- [To do] Exactly as shown below, retype every line of the data.

____

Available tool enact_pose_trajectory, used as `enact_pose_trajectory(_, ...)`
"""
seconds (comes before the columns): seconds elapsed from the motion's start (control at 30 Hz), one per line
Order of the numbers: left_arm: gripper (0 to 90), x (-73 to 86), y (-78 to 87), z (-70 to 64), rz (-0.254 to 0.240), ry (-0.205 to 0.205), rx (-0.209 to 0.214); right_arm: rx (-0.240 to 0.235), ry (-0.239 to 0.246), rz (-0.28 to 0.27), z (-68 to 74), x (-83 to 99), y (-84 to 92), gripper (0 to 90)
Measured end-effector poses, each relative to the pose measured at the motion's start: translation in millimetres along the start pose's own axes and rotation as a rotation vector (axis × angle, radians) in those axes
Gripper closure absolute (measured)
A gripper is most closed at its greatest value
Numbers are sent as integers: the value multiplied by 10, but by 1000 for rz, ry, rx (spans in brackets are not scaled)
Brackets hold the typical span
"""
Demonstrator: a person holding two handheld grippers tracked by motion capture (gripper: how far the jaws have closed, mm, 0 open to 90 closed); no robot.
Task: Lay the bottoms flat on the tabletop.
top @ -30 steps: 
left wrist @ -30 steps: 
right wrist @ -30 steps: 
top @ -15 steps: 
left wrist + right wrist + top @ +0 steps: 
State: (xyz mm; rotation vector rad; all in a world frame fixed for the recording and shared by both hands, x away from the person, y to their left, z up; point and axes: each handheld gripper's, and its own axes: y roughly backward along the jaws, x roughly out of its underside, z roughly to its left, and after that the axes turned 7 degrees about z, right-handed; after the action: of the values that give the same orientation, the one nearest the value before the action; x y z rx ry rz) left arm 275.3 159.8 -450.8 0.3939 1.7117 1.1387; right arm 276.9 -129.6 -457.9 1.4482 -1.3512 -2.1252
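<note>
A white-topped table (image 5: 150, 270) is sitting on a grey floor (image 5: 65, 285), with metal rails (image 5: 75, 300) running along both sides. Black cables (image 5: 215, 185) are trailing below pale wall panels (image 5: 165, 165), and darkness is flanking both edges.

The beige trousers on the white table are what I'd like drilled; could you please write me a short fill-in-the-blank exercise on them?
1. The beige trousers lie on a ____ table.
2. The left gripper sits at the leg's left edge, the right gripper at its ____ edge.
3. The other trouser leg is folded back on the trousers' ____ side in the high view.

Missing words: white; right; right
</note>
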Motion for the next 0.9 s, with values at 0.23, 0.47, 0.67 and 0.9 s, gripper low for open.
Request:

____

- [Solution to the exercise]
Available tool enact_pose_trajectory, used as `enact_pose_trajectory(_, ...)`
"""
seconds (comes before the columns): seconds elapsed from the motion's start (control at 30 Hz), one per line
Order of the numbers: left_arm: gripper (0 to 90), x (-73 to 86), y (-78 to 87), z (-70 to 64), rz (-0.254 to 0.240), ry (-0.205 to 0.205), rx (-0.209 to 0.214); right_arm: rx (-0.240 to 0.235), ry (-0.239 to 0.246), rz (-0.28 to 0.27), z (-68 to 74), x (-83 to 99), y (-84 to 92), gripper (0 to 90)
Measured end-effector poses, each relative to the pose measured at the motion's start: translation in millimetres along the start pose's own axes and rotation as a rotation vector (axis × angle, radians) in those axes
Gripper closure absolute (measured)
A gripper is most closed at its greatest value
Numbers are sent as integers: the value multiplied by 10, but by 1000 for rz, ry, rx (spans in brackets are not scaled)
Brackets hold the typical span
"""
Demonstrator: a person holding two handheld grippers tracked by motion capture (gripper: how far the jaws have closed, mm, 0 open to 90 closed); no robot.
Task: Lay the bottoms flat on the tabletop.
top @ -30 steps: 
left wrist @ -30 steps: 
right wrist @ -30 steps: 
top @ -15 steps: 
left wrist + right wrist + top @ +0 steps: 
State: (xyz mm; rotation vector rad; all in a world frame fixed for the recording and shared by both hands, x away from the person, y to their left, z up; point and axes: each handheld gripper's, and its own axes: y roughly backward along the jaws, x roughly out of its underside, z roughly to its left, and after that the axes turned 7 degrees about z, right-handed; after the action: of the values that give the same orientation, the one nearest the value before the action; x y z rx ry rz) left arm 275.3 159.8 -450.8 0.3939 1.7117 1.1387; right arm 276.9 -129.6 -457.9 1.4482 -1.3512 -2.1252
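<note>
A white-topped table (image 5: 150, 270) is sitting on a grey floor (image 5: 65, 285), with metal rails (image 5: 75, 300) running along both sides. Black cables (image 5: 215, 185) are trailing below pale wall panels (image 5: 165, 165), and darkness is flanking both edges.

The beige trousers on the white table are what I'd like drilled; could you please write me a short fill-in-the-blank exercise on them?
1. The beige trousers lie on a ____ table.
2. The left gripper sits at the leg's left edge, the right gripper at its ____ edge.
3. The other trouser leg is folded back on the trousers' ____ side in the high view.

Missing words: white; right; right
</note>
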Motion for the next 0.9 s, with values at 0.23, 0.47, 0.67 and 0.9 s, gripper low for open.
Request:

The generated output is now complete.